● **Brief**
Only the lines from the first line of the records through the line containing "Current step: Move" belong in the answer. Copy them exactly.

[Dataset entries]
↓

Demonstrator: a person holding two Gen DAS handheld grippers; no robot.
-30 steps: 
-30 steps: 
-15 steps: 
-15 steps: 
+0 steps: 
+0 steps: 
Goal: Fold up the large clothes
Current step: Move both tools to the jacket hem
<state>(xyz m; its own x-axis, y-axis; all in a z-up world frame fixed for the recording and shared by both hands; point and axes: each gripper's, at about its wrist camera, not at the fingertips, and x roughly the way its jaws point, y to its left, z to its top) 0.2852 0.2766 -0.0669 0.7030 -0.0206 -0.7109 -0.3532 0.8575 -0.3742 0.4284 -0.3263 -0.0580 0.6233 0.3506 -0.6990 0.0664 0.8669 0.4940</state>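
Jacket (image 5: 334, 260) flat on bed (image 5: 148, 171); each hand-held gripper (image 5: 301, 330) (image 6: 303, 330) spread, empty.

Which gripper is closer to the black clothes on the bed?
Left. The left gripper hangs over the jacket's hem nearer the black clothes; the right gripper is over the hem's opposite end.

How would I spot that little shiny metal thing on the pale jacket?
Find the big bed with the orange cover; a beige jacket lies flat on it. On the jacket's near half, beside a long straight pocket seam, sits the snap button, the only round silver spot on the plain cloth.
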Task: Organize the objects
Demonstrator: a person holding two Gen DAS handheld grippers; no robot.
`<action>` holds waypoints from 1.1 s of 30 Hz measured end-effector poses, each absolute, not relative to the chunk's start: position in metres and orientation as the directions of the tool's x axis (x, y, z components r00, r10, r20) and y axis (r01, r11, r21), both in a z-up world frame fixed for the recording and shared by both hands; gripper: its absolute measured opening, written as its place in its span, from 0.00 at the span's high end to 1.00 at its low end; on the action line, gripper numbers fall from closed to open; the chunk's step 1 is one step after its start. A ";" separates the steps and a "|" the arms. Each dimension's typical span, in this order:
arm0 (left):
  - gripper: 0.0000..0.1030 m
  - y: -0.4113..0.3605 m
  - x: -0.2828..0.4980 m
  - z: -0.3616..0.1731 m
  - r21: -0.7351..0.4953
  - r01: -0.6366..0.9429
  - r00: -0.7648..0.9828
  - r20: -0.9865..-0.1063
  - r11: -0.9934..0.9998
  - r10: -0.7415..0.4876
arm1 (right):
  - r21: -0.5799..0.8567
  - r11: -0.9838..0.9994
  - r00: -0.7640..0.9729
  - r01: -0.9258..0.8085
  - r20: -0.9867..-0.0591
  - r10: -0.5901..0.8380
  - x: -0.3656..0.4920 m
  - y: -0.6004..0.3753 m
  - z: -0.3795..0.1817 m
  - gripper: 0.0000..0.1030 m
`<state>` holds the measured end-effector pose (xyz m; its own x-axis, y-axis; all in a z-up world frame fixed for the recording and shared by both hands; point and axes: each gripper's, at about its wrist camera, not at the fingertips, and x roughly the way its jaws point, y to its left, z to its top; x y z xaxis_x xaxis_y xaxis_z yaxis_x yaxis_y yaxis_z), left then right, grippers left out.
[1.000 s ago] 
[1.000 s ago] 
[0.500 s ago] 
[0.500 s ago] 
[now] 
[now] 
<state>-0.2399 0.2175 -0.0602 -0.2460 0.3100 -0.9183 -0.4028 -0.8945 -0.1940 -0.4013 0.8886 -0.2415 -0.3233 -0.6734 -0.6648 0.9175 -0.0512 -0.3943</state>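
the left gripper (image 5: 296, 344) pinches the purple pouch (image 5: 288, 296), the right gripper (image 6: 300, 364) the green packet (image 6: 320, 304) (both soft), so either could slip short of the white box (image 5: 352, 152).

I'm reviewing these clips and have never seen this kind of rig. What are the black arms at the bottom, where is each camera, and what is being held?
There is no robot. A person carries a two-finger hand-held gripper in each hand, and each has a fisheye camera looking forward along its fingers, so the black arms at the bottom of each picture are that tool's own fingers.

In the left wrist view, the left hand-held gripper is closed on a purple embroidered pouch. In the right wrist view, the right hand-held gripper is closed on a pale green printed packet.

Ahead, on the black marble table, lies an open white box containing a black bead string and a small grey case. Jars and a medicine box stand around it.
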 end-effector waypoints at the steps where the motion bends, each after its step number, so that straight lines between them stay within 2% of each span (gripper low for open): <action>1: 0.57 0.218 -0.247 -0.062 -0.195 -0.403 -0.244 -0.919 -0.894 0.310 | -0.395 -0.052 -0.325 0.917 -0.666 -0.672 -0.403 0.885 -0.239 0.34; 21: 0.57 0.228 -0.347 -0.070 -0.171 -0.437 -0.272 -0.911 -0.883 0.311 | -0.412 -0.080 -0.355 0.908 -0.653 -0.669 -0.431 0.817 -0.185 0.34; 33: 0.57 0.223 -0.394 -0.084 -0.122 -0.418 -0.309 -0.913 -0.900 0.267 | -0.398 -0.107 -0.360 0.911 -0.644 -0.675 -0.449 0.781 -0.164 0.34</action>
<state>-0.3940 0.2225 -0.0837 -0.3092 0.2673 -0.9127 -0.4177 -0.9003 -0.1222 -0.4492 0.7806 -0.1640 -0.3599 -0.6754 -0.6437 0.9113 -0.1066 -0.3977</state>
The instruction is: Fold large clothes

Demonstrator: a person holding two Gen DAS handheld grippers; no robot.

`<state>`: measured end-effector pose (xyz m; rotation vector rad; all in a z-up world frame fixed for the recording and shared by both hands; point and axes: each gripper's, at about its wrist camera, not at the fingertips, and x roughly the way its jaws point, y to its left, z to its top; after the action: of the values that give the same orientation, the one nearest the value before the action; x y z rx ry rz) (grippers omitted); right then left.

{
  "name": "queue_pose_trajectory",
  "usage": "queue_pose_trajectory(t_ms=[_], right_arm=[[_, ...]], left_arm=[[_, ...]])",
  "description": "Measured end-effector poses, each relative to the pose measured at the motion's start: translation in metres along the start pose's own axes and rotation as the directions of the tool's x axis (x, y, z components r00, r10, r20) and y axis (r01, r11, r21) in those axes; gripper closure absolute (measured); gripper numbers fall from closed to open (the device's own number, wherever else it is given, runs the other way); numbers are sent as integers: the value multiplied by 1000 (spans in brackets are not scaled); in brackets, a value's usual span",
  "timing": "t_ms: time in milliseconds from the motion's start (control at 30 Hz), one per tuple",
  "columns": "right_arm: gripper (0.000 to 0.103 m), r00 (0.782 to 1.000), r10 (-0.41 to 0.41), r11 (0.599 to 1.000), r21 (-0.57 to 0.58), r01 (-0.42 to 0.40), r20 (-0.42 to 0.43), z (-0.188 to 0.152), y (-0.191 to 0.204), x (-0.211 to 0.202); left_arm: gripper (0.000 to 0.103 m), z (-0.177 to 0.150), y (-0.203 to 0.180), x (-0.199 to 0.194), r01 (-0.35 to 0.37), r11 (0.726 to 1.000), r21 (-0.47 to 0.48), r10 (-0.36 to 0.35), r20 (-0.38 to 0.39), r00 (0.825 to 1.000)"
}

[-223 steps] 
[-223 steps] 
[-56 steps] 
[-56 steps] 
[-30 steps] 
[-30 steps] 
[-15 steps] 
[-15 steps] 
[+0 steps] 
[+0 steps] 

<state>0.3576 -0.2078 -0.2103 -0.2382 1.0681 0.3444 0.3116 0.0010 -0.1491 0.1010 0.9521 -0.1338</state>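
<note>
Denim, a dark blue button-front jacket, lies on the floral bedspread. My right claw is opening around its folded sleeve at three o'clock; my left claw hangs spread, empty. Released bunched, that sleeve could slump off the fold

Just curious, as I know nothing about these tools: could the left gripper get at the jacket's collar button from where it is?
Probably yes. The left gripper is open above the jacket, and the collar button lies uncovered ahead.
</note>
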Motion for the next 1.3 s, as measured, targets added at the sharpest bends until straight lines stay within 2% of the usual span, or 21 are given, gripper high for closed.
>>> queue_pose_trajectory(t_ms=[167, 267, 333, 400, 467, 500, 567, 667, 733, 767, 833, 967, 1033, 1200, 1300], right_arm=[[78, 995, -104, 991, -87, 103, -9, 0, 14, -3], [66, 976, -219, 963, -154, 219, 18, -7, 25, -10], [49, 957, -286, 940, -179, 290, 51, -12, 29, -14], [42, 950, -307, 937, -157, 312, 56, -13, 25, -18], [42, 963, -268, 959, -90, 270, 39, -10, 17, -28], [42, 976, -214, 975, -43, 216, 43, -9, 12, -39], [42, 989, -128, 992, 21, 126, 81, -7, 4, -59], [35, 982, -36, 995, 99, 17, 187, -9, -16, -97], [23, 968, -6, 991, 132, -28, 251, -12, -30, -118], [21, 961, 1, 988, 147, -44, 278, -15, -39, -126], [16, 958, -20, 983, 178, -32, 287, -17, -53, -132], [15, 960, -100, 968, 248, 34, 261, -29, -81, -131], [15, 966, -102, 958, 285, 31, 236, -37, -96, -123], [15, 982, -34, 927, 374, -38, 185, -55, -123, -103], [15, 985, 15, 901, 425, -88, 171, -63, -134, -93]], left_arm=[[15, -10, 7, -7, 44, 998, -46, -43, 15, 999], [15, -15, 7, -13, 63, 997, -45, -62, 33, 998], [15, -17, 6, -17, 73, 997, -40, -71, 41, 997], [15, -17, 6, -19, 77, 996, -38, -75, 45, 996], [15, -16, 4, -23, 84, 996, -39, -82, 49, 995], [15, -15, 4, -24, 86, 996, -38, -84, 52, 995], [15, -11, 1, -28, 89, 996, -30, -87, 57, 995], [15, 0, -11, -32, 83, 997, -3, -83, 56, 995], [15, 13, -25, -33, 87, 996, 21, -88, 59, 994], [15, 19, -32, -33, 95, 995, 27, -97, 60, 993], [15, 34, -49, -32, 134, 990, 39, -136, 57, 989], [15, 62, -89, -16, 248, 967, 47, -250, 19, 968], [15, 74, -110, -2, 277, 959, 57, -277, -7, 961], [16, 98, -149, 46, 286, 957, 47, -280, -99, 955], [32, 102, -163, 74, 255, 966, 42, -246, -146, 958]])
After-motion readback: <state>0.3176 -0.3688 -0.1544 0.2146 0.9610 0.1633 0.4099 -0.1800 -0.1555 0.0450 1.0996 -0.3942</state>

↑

● **Answer box**
Demonstrator: a person holding two Gen DAS handheld grippers; no robot.
-30 steps: 
-30 steps: 
-15 steps: 
-15 steps: 
+0 steps: 
+0 steps: 
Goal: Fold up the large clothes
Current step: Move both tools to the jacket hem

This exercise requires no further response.